Your copy of the listing should match it exactly, only without pictures.

┄┄┄┄┄┄┄┄┄┄┄┄┄┄┄┄┄┄┄┄

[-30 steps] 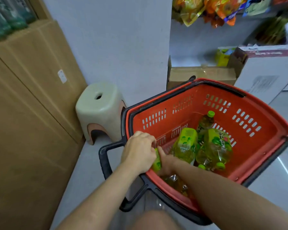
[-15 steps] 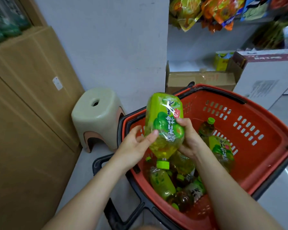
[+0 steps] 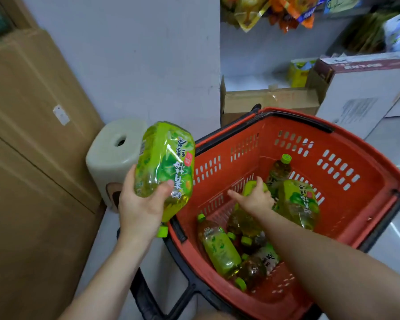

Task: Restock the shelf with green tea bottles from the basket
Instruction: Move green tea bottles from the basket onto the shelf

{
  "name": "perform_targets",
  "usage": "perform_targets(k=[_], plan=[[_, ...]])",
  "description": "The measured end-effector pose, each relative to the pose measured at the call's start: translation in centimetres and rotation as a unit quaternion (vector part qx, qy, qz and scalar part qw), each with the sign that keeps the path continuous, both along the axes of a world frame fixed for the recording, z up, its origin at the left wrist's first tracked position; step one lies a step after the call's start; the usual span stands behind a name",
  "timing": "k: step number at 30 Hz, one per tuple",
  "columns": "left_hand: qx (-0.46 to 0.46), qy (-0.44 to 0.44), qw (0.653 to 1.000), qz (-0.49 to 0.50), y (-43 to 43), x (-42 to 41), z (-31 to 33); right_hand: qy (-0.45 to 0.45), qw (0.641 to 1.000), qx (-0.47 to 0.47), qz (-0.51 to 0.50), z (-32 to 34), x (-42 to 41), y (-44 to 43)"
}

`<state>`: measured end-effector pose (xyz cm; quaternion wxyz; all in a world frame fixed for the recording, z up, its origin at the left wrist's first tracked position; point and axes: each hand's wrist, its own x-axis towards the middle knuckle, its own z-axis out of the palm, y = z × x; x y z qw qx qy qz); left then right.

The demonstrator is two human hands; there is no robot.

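Far left: tall brown cartons [image 3: 32,158] stacked against the wall, a small white label on one face. Just right of them, a pale plastic stool [image 3: 116,155] with a hole in its seat, standing on the floor at the foot of the grey wall [image 3: 136,54].

Left hand [image 3: 140,205]: palm up, fingers wrapped round a green tea bottle [image 3: 164,165]. Bottle is inverted, base up and tilted, green cap pointing down below the wrist. It is held outside the basket, over the gap between stool and basket rim, clear of both.

Red basket [image 3: 333,144] on the floor, black rim and handle, slotted walls. Inside, near side: several bottles lying in a heap [image 3: 219,250], caps pointing various ways; exact count unclear where they overlap.

Right hand [image 3: 255,199]: reaching down into the basket, fingers curled over the base of a second bottle [image 3: 254,188]; index finger sticks out to the left. Grip looks partly closed on it, though most of that bottle is hidden under the hand.

Right of the hand: one labelled bottle [image 3: 298,204] leaning in the basket, and one dark bottle [image 3: 278,172] upright behind it, cap on top.

Beyond the basket: an open brown box [image 3: 270,100] and a white box [image 3: 365,91] on the floor. Above them, shelf [image 3: 275,10] with bright snack bags.
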<state>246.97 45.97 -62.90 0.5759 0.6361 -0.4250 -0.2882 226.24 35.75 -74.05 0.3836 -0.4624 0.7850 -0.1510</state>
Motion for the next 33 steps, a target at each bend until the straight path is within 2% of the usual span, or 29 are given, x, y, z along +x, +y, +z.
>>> perform_targets(k=[3, 5, 10, 14, 16, 21, 24, 27, 30, 33], plan=[[-0.011, 0.026, 0.999, 0.016, 0.0, 0.2, -0.5, 0.023, 0.996, 0.082, 0.012, -3.4, -0.7, -0.6], [-0.032, 0.03, 0.999, 0.014, 0.0, -0.1, -0.8, 0.031, 0.994, 0.103, 0.012, -5.0, -0.6, -0.9], [-0.048, 0.035, 0.998, -0.029, 0.0, -0.3, -1.5, 0.089, 0.995, 0.041, 0.02, -6.6, 0.2, -1.6], [-0.049, 0.041, 0.998, -0.017, -0.4, -0.1, -1.9, 0.032, 0.999, 0.014, -0.038, -5.4, -0.4, -3.0], [-0.047, 0.039, 0.998, -0.007, -0.7, -0.3, -2.0, -0.028, 0.998, -0.007, -0.05, -3.7, -0.2, -3.2], [-0.001, 0.059, 0.998, -0.002, -0.8, -0.3, -0.8, -0.106, 0.989, -0.1, 0.039, 3.3, 1.1, -1.1], [0.024, 0.105, 0.994, 0.029, -0.5, 0.1, 0.9, -0.171, 0.969, -0.172, 0.045, 7.8, 0.8, 1.7], [0.03, 0.114, 0.992, 0.052, 1.2, 0.5, 3.0, -0.245, 0.941, -0.223, 0.064, 13.0, 0.8, 4.5], [0.031, 0.085, 0.994, 0.057, 5.1, 2.0, 5.7, -0.281, 0.915, -0.275, 0.093, 18.6, 2.3, 7.3], [0.028, 0.033, 0.997, 0.058, 10.3, 4.1, 9.7, -0.329, 0.89, -0.287, 0.132, 23.9, 5.0, 10.1]])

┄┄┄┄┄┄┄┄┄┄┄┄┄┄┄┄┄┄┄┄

YOUR RESPONSE -
[-30 steps] 
[-15 steps] 
[+0 steps] 

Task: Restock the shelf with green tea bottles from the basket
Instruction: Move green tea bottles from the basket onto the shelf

{
  "name": "perform_targets",
  "usage": "perform_targets(k=[_], plan=[[_, ...]])",
  "description": "The measured end-effector pose, each relative to the pose measured at the call's start: translation in centimetres and rotation as a unit quaternion (vector part qx, qy, qz and scalar part qw), each with the sign that keeps the path continuous, both along the axes of a world frame fixed for the recording, z up, its origin at the left wrist's first tracked position; step one lies a step after the call's start; the usual span stands behind a name",
  "timing": "k: step number at 30 Hz, one per tuple",
  "columns": "left_hand: qx (-0.46 to 0.46), qy (-0.44 to 0.44), qw (0.653 to 1.000), qz (-0.49 to 0.50), y (-43 to 43), x (-42 to 41), z (-31 to 33); right_hand: qy (-0.45 to 0.45), qw (0.641 to 1.000), qx (-0.47 to 0.47), qz (-0.51 to 0.50), z (-32 to 34), x (-42 to 41), y (-44 to 43)"
}

`<state>`: measured end-effector pose (xyz cm; quaternion wxyz; all in a world frame fixed for the recording, z up, its origin at the left wrist's first tracked position; point and axes: each hand's wrist, its own x-axis towards the middle knuckle, its own z-axis out of the palm, y = z × x; x y z qw qx qy qz); left then right.

The demonstrator is two human hands; there is no robot.

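Far left: tall brown cartons [image 3: 32,158] stacked against the wall, a small white label on one face. Just right of them, a pale plastic stool [image 3: 116,155] with a hole in its seat, standing on the floor at the foot of the grey wall [image 3: 136,54].

Left hand [image 3: 140,205]: palm up, fingers wrapped round a green tea bottle [image 3: 164,165]. Bottle is inverted, base up and tilted, green cap pointing down below the wrist. It is held outside the basket, over the gap between stool and basket rim, clear of both.

Red basket [image 3: 333,144] on the floor, black rim and handle, slotted walls. Inside, near side: several bottles lying in a heap [image 3: 219,250], caps pointing various ways; exact count unclear where they overlap.

Right hand [image 3: 255,199]: reaching down into the basket, fingers curled over the base of a second bottle [image 3: 254,188]; index finger sticks out to the left. Grip looks partly closed on it, though most of that bottle is hidden under the hand.

Right of the hand: one labelled bottle [image 3: 298,204] leaning in the basket, and one dark bottle [image 3: 278,172] upright behind it, cap on top.

Beyond the basket: an open brown box [image 3: 270,100] and a white box [image 3: 365,91] on the floor. Above them, shelf [image 3: 275,10] with bright snack bags.
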<state>246.97 45.97 -62.90 0.5759 0.6361 -0.4250 -0.2882 226.24 35.75 -74.05 0.3836 -0.4624 0.7850 -0.1510</state>
Motion for the next 33 steps, a target at each bend until the straight path is within 2% of the usual span, or 29 are given, x, y, z along +x, +y, +z.
>>> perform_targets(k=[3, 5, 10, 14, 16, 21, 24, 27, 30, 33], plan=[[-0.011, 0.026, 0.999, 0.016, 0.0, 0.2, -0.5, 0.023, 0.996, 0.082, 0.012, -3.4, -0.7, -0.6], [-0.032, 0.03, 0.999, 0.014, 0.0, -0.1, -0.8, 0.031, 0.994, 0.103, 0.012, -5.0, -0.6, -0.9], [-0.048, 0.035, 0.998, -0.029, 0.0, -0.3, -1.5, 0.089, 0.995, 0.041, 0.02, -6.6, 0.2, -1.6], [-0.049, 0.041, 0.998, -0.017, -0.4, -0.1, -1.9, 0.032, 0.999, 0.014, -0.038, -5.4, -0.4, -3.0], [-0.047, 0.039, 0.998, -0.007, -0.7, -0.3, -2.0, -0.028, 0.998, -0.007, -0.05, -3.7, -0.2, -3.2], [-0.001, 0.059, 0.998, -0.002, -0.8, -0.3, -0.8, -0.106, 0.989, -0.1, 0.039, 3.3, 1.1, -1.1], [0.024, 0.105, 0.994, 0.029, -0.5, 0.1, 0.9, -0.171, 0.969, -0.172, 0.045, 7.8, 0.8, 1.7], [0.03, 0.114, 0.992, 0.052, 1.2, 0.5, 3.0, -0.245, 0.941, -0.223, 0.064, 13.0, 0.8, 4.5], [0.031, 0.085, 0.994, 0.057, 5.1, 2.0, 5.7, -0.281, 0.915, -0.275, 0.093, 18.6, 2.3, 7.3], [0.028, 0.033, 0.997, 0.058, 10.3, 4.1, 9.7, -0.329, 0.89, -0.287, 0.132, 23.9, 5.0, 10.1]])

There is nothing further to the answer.